WHAT THIS TASK INVOLVES –
Write out every line below again exactly as it stands, skipping each image.

THE DATA –
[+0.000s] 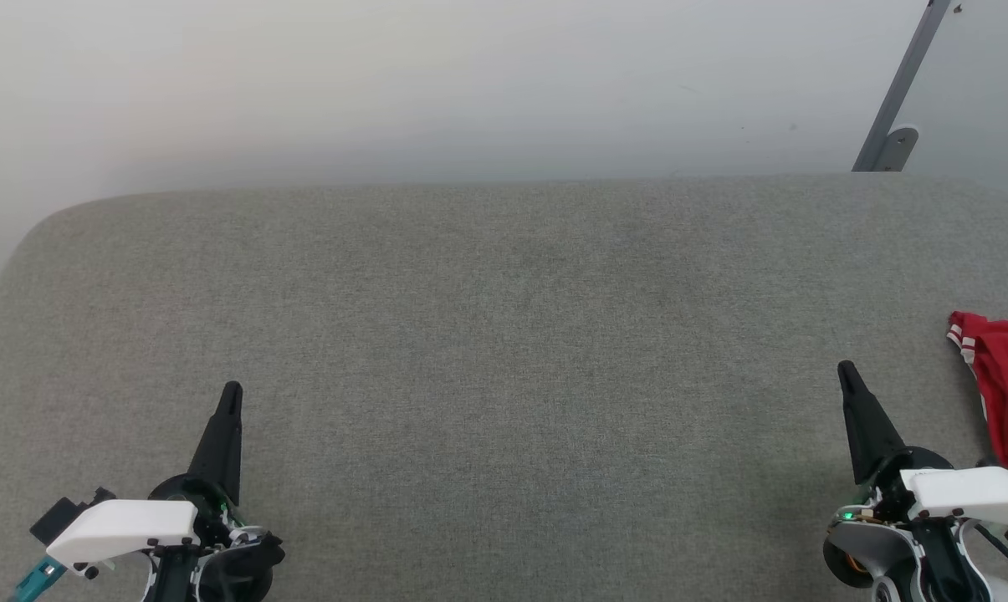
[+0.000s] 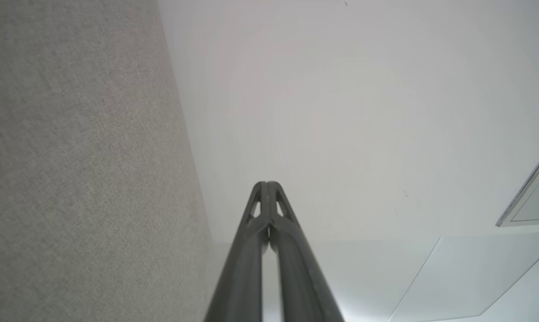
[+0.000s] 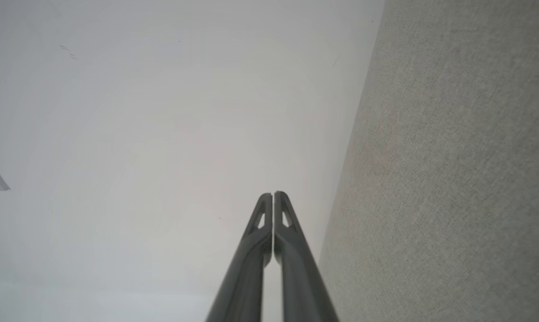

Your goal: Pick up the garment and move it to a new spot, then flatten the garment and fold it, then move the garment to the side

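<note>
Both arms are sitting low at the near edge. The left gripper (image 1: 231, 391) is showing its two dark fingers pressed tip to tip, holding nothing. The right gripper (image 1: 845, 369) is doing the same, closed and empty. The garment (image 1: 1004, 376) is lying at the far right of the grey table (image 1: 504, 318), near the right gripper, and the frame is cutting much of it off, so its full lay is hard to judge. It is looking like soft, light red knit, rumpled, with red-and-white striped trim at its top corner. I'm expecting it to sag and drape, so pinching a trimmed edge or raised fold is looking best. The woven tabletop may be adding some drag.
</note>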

RESULT –
[+0.000s] 
[+0.000s] 
[+0.000s] 

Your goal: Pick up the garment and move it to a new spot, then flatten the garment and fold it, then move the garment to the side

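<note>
Both arms are sitting low at the near edge. The left gripper (image 1: 231, 391) is showing its two dark fingers pressed tip to tip, holding nothing. The right gripper (image 1: 845, 369) is doing the same, closed and empty. The garment (image 1: 1004, 376) is lying at the far right of the grey table (image 1: 504, 318), near the right gripper, and the frame is cutting much of it off, so its full lay is hard to judge. It is looking like soft, light red knit, rumpled, with red-and-white striped trim at its top corner. I'm expecting it to sag and drape, so pinching a trimmed edge or raised fold is looking best. The woven tabletop may be adding some drag.
</note>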

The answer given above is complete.